Rating: Pretty Darn Good

George Washington’s World

This book offers information on the leaders and events around the world during the 1700s. Although you might think from the title that this book focuses mainly on American history, that’s not the case. Each chapter focuses on a different character from history, from Catherine the Great to George III to John and Abigail Adams. Although the Revolutionary War is the main event, the French Revolution, the Seven Years War, and other events and leaders from Russia to China to Australia to Africa are also included. The book is full of great drawings, maps, and musical snippets, so there’s a lot of visual interest (important in a history book of this length!).

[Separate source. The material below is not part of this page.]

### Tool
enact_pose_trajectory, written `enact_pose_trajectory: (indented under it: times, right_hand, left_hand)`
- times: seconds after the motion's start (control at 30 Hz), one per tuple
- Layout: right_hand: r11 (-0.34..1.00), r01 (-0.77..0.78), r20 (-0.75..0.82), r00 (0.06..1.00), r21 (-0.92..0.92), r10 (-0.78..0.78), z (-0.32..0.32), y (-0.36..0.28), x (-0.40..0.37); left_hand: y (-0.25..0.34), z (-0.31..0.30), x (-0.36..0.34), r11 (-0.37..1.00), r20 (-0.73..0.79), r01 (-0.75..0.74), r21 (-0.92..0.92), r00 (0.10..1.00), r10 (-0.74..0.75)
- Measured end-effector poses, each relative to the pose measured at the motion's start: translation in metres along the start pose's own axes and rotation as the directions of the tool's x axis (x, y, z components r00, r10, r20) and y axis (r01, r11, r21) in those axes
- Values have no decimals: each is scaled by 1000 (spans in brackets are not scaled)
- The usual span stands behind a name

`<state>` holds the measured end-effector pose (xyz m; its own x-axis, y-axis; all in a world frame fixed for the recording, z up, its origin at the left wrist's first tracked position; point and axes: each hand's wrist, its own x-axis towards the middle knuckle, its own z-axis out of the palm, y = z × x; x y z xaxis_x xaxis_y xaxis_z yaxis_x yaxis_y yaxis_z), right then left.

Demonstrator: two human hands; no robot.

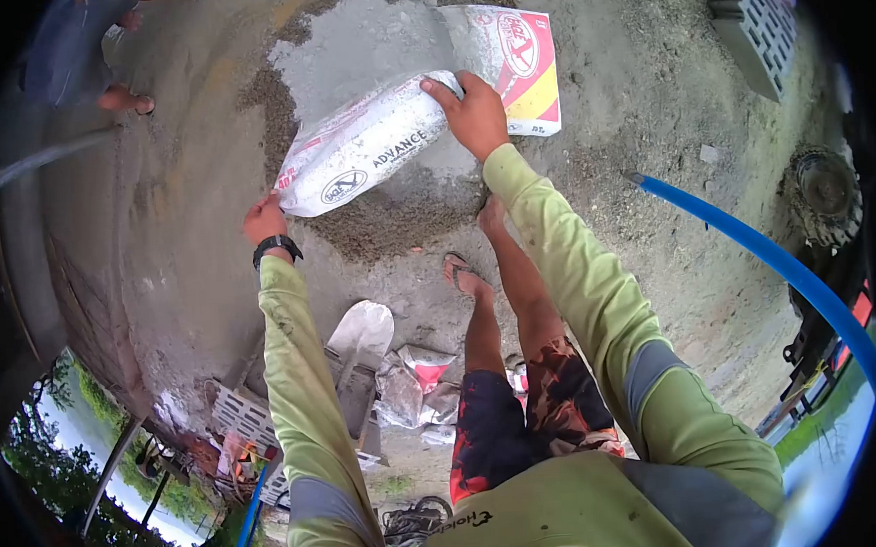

At first I was put off by the cheery way most events and people are talked about (war, slavery, colonization, etc.), but later I started to appreciate the subtlety–none of the people discussed were wholly bad or good, and the author doesn’t shy away from mentioning the less savory aspects of our forefathers’ lives, even if she doesn’t dwell on them. The other thing I love about this book is that it was updated by the author’s daughter to add diversity. This book does a better job of discussing the roles of women, Native Americans, and African-Americans during this time period than you would expect, and I really appreciated that.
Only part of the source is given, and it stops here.